- Regular or Ordinary Files
- Directory Files
- Device Files
- FIFO Files
Regular Files:These files usually consist of a sequential series of bytes and occupy space on the disk. They always form a leaf node in the tree hierarchy. They have no fixed format. Their format and structure is totally dictated by the utility that creates and accesses such files.These files can be created using editors like ed,ex, vi or from the standard input using 'cat>filename' command. An ordinary file can be a text file from a word processing package, a program written in any language of the shell etc.

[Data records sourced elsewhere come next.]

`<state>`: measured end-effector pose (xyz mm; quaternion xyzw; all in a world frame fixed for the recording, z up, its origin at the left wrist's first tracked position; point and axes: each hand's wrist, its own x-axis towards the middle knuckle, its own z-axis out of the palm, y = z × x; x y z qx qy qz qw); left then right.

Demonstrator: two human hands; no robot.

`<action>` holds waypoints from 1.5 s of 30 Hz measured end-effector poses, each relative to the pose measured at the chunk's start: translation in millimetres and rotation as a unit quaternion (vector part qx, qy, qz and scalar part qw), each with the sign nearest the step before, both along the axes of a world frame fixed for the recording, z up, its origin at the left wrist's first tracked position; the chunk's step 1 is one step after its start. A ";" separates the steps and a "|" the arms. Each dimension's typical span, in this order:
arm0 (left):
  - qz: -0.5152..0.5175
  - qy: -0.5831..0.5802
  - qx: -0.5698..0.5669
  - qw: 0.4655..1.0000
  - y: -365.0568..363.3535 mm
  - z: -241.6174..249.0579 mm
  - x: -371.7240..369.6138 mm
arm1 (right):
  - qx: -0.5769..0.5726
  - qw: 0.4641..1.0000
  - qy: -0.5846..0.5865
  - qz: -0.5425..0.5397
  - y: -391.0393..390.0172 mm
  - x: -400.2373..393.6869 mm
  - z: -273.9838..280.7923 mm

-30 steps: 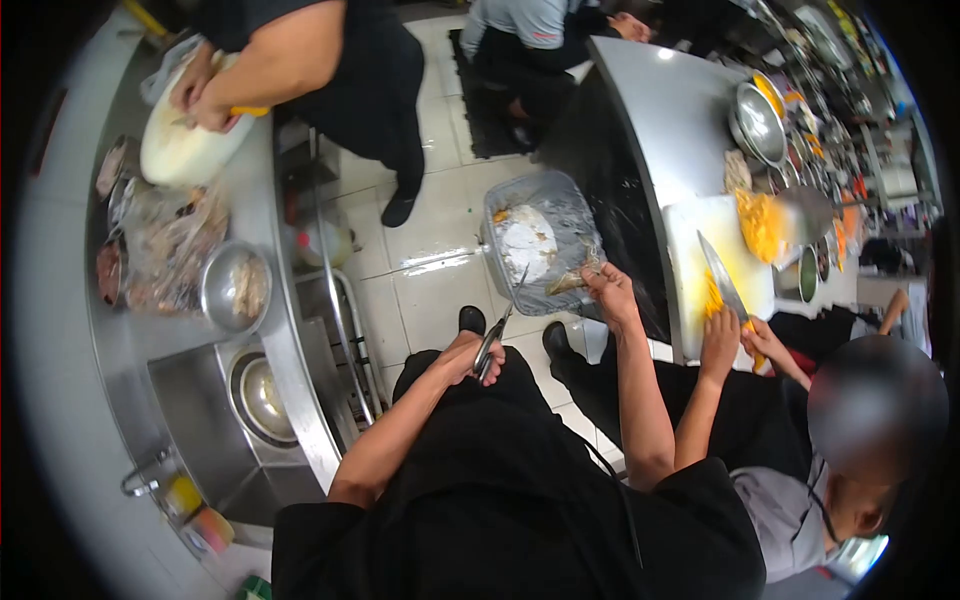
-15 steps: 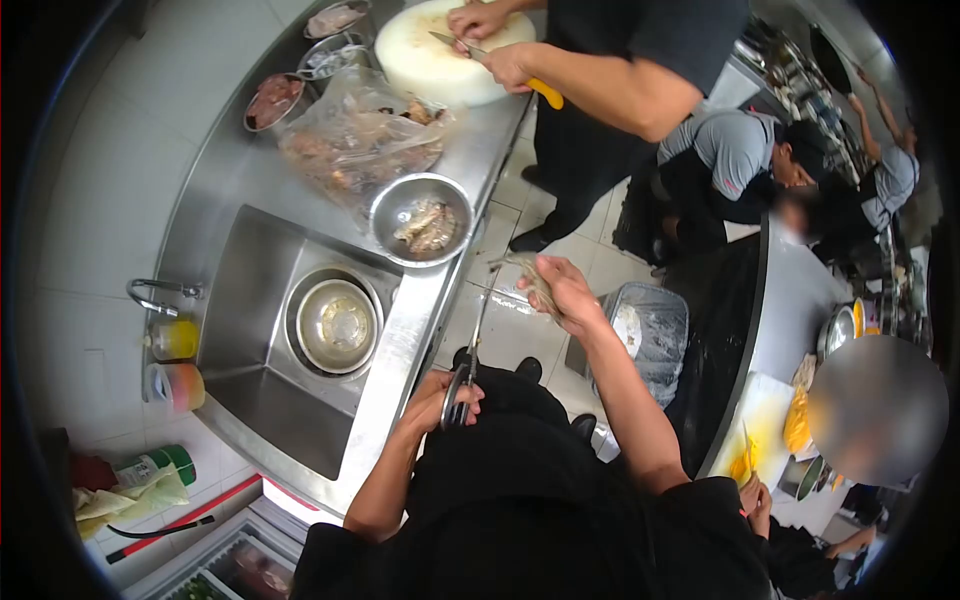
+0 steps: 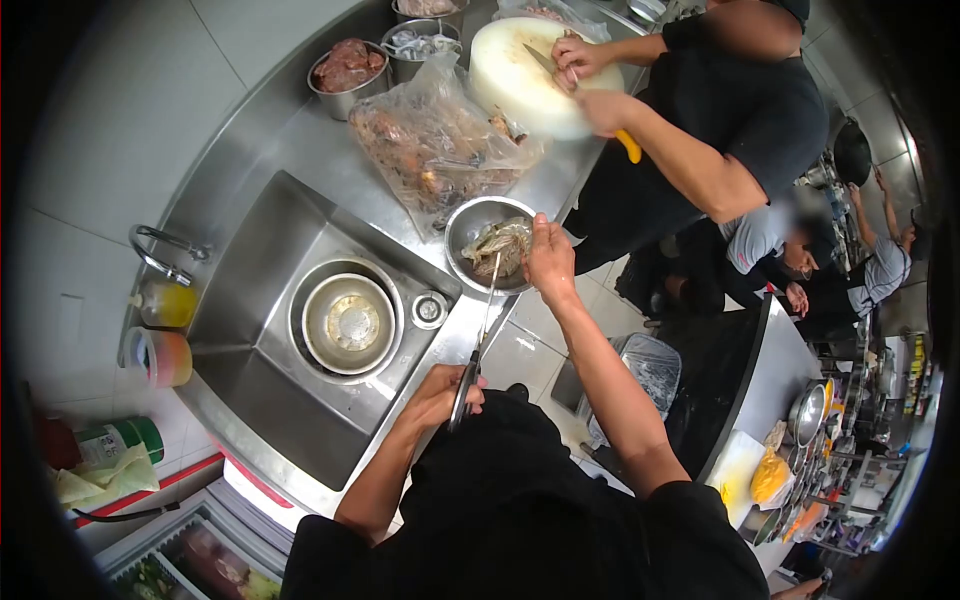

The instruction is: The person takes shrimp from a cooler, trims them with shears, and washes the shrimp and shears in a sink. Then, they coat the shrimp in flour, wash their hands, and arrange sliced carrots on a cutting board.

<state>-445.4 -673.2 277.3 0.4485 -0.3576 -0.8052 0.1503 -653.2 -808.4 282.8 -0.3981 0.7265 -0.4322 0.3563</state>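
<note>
Scissors (image 3: pixel 470 375) with dark handles are in my left hand (image 3: pixel 440 394), their long blades angled up toward a metal bowl (image 3: pixel 460 222). Greyish shrimp-like pieces (image 3: pixel 497 243) lie in that bowl, and the blade tips reach over them. My right hand (image 3: pixel 549 262) is at the bowl's right rim, its fingers close together; whether anything is between them is hidden. The bowl stands at the counter's edge, beside a plastic bag (image 3: pixel 430 140) of brownish food.
A co-worker's hands (image 3: pixel 590 85) hold a yellow-handled knife over a round white board (image 3: pixel 500 75). Metal pots (image 3: pixel 345 95) stand beside the bag. The sink (image 3: pixel 250 330) holds nested bowls (image 3: pixel 350 322). A lined bin (image 3: pixel 645 375) stands on the floor right of me.
My right hand has moved up and left from over the floor to the bowl. The scissors' tips have moved up to the bowl. The whole view has shifted.
</note>
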 end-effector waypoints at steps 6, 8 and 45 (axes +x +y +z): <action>-0.006 -0.018 -0.111 0.994 -31.9 -14.0 -17.9 | 0.000 0.993 0.113 0.021 5.4 20.2 5.5; 0.018 -0.023 -0.145 0.989 -46.6 -17.0 -25.1 | -0.009 0.990 0.135 0.026 8.7 26.1 16.6; 0.071 0.012 -0.037 0.997 -69.0 -19.6 -47.8 | 0.070 0.953 0.279 0.093 12.8 8.1 15.8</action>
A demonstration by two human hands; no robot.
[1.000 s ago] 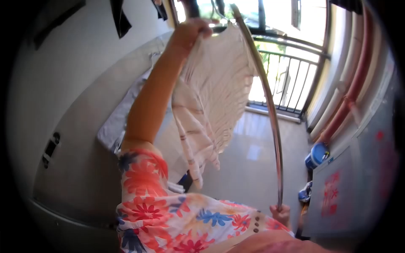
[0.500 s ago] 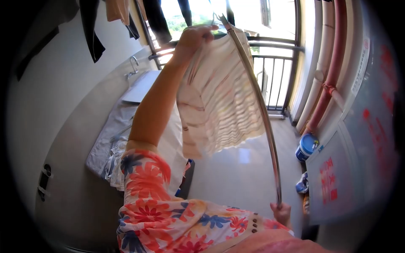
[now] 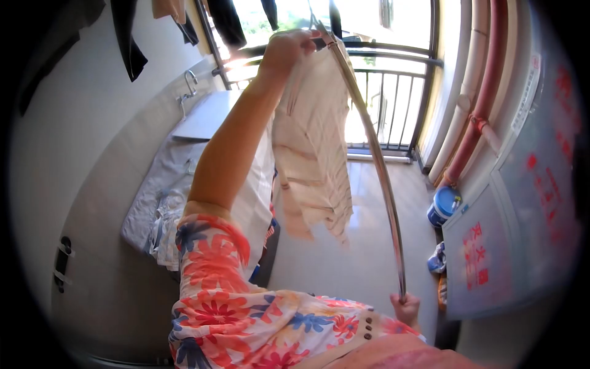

Directory Files:A directory is just a tabular collection of files and subdirectories. The contents of a directory can be any number of ordinary files, device files and directory files. A directory file can be thought of as the branch of the Unix file system tree.Each directory has a name of normally upto 14 characters. Two or more files can have the same name if they are in different directories. It is only the kernel which can write a directory file. It is the kernel , which updates the corresponding directory file whenever a user adds or deletes a file from it. A user can only create directories, add or delete files from a directory ,or delete the directory itself.All the directories created by the user reside in the home directory of the user. The home directoryis assigned to the user when they are assigned a recognised login name. The user has complete control over the home directory; no one else except a privileged user can read or write files in it without the user's permission. The Unix system also maintains several directories for its own use.The structure of these directories is much the same on all Unix systems. These directories which include several important system directories, are located directly under the root directory.The root directory (designated by
/) is the source of the Unix file structure; all directories and files are arranged hierarchically under it.